3. Geometric Encoding + GRU Iterative Residual Update: Stable Convergence

The Geometric Encoder processes multi-scale correlations and injects fused context features \(F_{ct}\) to ensure spatial consistency. This is fed into a GRU-based iterative unit. The GRU's hidden state passes historical information across iterations (ablation shows simple convolutions converge poorly without this). The prediction head outputs residual depth \(\Delta\Psi\), updating \(\Psi^k = \Psi^{k-1} + \Delta\Psi\). Finally, convex upsampling and mapping back to the true scale are applied:

\[\hat\Psi^k = d_{max}\exp\left(\log\tfrac{d_{max}}{d_{min}}(\Psi^k - 1)\right)\]

4. Multi-resolution Adaptive Fusion & Coarse-to-fine Refinement

The pipeline follows 1/16 \(\rightarrow\) 1/8 \(\rightarrow\) 1/4. EIFusion uses cross-attention at low resolutions (1/16, 1/8) for global semantic alignment and simple convolutional fusion at high resolution (1/4) to preserve structural details while saving computation. The number of hypotheses \(D\) is increased with resolution (e.g., \(32, 64, 96\)).

Loss & Training

The SILog loss is applied to all \(K\) iterative predictions \(\{\hat\Psi_i\}_{i=1}^K\) with exponential weighting:

\[L = \sum_{i=1}^K 0.8^{K-i}\,\alpha\sqrt{V(\delta_i)} - \lambda E(\delta_i), \quad \delta_i = \log(\hat\Psi_i) - \log(\Psi_{gt})\]

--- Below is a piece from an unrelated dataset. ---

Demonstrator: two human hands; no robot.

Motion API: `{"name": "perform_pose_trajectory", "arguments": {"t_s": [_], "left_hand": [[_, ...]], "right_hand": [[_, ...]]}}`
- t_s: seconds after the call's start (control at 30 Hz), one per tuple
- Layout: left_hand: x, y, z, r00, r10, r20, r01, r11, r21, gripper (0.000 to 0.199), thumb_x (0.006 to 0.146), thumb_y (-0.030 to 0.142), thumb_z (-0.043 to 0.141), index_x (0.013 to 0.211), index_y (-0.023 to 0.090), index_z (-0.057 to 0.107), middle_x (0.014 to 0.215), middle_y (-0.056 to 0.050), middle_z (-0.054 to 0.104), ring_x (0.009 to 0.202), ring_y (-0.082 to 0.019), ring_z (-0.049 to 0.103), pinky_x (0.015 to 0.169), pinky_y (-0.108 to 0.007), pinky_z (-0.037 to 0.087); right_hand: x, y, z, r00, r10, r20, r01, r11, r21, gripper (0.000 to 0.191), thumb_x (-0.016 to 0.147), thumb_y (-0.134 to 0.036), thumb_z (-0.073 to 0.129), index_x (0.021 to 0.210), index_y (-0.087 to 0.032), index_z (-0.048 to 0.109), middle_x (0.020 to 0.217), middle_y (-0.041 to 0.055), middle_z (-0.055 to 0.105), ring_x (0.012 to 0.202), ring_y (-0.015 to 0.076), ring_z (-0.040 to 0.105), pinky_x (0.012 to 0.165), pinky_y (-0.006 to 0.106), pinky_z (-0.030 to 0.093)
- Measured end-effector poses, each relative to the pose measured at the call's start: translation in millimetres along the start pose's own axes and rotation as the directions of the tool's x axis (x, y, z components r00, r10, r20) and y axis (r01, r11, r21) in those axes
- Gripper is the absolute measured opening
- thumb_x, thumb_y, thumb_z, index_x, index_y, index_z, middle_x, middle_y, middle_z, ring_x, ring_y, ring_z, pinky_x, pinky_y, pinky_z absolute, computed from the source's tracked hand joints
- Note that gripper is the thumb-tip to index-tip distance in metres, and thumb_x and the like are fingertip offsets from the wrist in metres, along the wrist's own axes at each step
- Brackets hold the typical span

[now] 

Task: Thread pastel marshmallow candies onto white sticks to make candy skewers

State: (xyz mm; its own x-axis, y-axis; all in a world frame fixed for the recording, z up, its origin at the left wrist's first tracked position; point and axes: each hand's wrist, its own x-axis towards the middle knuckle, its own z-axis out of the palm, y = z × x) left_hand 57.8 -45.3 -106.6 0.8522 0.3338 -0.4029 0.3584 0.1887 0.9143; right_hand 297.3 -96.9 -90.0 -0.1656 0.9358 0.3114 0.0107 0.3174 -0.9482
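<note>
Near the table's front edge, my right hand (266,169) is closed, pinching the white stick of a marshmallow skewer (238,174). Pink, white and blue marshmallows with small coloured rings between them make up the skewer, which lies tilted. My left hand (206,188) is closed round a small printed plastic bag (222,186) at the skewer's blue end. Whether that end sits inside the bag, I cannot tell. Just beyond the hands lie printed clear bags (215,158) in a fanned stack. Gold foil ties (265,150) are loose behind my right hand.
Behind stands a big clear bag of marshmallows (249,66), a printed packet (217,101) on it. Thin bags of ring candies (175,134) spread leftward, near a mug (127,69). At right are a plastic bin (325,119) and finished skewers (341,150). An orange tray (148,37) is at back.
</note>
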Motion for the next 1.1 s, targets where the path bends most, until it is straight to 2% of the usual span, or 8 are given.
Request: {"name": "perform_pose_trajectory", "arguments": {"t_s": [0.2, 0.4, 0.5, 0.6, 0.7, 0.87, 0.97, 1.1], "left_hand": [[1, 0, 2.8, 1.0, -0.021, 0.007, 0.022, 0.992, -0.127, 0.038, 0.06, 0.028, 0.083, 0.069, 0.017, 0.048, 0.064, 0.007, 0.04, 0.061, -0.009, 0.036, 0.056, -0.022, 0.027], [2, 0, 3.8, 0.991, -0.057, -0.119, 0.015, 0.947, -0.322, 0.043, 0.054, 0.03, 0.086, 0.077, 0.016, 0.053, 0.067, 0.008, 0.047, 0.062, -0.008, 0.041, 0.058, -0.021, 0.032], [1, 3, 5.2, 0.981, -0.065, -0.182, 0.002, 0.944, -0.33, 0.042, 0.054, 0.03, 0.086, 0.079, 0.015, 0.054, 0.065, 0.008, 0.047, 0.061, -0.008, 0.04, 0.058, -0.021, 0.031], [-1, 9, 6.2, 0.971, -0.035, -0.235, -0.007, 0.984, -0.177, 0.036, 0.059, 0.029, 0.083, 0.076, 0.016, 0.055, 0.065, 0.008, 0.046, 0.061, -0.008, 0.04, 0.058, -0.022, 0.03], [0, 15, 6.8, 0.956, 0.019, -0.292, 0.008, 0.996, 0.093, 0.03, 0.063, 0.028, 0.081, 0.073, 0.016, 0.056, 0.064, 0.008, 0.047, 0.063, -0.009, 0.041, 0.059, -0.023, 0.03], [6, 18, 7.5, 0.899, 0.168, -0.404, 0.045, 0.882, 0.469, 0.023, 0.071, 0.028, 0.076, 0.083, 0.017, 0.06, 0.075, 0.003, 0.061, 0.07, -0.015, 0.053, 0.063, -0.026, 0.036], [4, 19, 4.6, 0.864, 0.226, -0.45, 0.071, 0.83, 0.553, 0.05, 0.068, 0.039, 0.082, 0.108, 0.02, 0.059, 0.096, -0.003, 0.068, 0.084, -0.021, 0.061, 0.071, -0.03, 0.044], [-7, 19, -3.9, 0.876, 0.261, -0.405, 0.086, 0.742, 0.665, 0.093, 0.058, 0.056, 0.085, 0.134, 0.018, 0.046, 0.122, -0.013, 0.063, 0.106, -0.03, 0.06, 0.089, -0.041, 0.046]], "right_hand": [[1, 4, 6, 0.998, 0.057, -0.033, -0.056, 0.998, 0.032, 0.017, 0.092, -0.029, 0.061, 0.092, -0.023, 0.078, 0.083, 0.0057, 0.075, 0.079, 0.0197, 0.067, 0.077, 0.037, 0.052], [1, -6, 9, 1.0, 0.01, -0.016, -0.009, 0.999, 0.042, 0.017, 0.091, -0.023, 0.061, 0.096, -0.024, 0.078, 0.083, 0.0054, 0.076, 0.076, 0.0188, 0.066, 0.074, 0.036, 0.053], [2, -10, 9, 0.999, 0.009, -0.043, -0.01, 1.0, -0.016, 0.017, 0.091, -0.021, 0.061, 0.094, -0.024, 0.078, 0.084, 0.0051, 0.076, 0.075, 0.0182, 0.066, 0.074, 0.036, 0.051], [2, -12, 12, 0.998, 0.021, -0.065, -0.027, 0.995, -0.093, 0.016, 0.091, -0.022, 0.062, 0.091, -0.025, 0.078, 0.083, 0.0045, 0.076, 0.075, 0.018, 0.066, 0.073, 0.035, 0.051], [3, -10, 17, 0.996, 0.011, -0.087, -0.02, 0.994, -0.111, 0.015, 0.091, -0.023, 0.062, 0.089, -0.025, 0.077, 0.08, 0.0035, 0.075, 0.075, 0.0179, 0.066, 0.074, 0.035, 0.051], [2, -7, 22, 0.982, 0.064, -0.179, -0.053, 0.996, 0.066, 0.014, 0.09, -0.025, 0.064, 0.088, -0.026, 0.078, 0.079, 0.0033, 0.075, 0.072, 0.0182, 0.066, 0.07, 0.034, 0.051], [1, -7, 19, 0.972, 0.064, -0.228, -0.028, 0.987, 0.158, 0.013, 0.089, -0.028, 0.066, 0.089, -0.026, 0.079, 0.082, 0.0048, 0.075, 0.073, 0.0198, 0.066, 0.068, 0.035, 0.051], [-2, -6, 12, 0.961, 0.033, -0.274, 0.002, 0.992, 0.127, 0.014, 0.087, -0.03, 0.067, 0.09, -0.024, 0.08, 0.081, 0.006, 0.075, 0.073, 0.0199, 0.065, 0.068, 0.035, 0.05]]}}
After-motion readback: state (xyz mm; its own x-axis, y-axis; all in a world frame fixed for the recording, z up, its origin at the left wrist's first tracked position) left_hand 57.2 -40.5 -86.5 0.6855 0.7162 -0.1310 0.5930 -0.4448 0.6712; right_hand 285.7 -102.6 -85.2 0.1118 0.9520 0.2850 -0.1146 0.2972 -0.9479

Events are represented as voxel grids (\(B=3\) bins). Backbone is a fine-tuned Swin-T. Training uses 8 iterations per stage, AdamW optimizer, and one-cycle scheduling.

Key Experimental Results

Main Results

On the DSEC dataset (480×640, dense events), E denotes Event-only, E+I denotes Event + Image:

Input Method δ1 ↑ Abs Rel ↓ RMSE ↓ FLOPs(G) Param(M) Inference(ms)
E DepthAnyEvent-R 0.592 0.252 9.824 39 25.5 12.9
E Ours-E-T (Tiny) 0.755 0.168 5.377 5 1.4 11.8
E Ours-E-B 0.839 0.129 4.442 134 32.3 58.2
E+I PCDepth 0.893 0.103 3.591 162 66.5 64.3
E+I Ours-B 0.901 0.099 3.583 155 60.2 71.6

Ours-E-B improves Abs Rel by ~49% over DepthAnyEvent-R. The Tiny version achieves a strong balance between efficiency (1.4M params) and accuracy.

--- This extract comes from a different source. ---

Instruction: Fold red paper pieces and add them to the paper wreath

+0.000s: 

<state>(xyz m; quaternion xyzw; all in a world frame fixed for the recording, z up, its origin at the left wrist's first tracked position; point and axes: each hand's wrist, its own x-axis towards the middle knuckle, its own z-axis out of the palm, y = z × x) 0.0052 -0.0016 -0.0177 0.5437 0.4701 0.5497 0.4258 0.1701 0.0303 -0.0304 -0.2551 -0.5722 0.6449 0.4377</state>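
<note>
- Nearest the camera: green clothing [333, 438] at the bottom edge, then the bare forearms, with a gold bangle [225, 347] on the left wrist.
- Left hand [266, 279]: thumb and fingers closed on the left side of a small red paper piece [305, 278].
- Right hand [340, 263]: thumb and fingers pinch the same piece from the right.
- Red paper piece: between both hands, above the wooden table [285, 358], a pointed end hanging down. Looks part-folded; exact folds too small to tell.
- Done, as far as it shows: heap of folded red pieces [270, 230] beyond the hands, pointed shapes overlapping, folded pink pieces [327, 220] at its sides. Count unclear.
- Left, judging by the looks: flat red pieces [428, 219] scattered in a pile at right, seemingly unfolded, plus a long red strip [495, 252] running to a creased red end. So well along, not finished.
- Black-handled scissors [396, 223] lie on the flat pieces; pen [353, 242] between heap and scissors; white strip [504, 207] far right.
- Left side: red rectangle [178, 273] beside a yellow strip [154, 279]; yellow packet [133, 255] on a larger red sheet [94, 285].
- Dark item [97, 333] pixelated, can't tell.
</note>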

On MVSEC (Abs Rel): | Input | Method | day1 Abs Rel ↓ | night1 Abs Rel ↓ | |-------|--------|----------------|------------------| | E | HMNet | 0.254 | 0.323 | | E+I | PCDepth | 0.228 | 0.271 | | E+I | Ours-B | 0.212 | 0.268 |

Ablation Study

(Performed on DSEC using a reduced base model):

Configuration δ1 ↑ Abs Rel ↓ Remark
Full model 0.885 0.105 Baseline
W/o EIFusion 0.877 0.110 Simple concat reduces complementarity
W/o CA in decoder 0.869 0.111 Weakens semantic/geometric correspondence
W/o GRU 0.858 0.115 Conv layers lack temporal prior, weakest convergence
W/o DHV 0.873 0.113 Continuous depth prior leads to error accumulation

Key Findings

  • GRU is critical: Removing it caused the largest performance drop, proving the necessity of "historical prior transfer" across iterations.
  • DHV outperforms continuous priors: Discrete hypotheses allow the search mechanism to correct previous errors, whereas continuous regression tends to accumulate them.
  • Efficiency through 3D volumes: Since \(D \ll H \times W\), the computation is manageable even at high resolutions.

Highlights & Insights

  • Adapting the RAFT paradigm to Monocular Vision: HypoDepth cleverly creates artificial correspondences through discrete hypotheses in "virtual space," a concept transferable to other continuous regression tasks lacking matching pairs.
  • "Regression to Search": Discretizing the solution space provides inherent noise resistance and stabilizes the ill-posed problem.
  • Resolution-Aware Resource Allocation: Using expensive cross-attention only at low resolutions and increasing hypothesis density \(D\) as resolution grows achieves a SOTA balance of precision and speed.

Limitations & Future Work

  • Dependence on Depth Bounds: DHV sampling relies on \([d_{min}, d_{max}]\). If the actual scene depth falls outside these bounds, the search space will fail to cover the ground truth.
  • Latency: Multiple iterations at high resolutions increase inference time (71.6ms for Ours-B), requiring the Tiny version for strict real-time applications.
  • Sampling Density: Uniform log-space sampling may not be optimal for all scenes; adaptive bins (similar to AdaBins) could be explored.
  • vs. RAFT: While RAFT uses a 4D cost volume from two frames, HypoDepth uses a lighter 3D volume from a single frame + hypotheses.
  • vs. PCDepth / SRFNet: These rely on feature-level refinement. HypoDepth focuses on explicit spatial search in the depth domain, outperforming PCDepth on DSEC/MVSEC.
  • vs. AdaBins: Both use discretization, but HypoDepth uses it to build a cost volume for search-based refinement rather than for direct bin classification.

Rating

  • Novelty: ⭐⭐⭐⭐⭐ (Excellent adaptation of cost-volume search to monocular settings)
  • Experimental Thoroughness: ⭐⭐⭐⭐⭐ (Dual datasets, zero-shot, and exhaustive ablation)
  • Writing Quality: ⭐⭐⭐⭐ (Clear logic and formulations)
  • Value: ⭐⭐⭐⭐⭐ (Significant performance gains and a deployable Tiny version)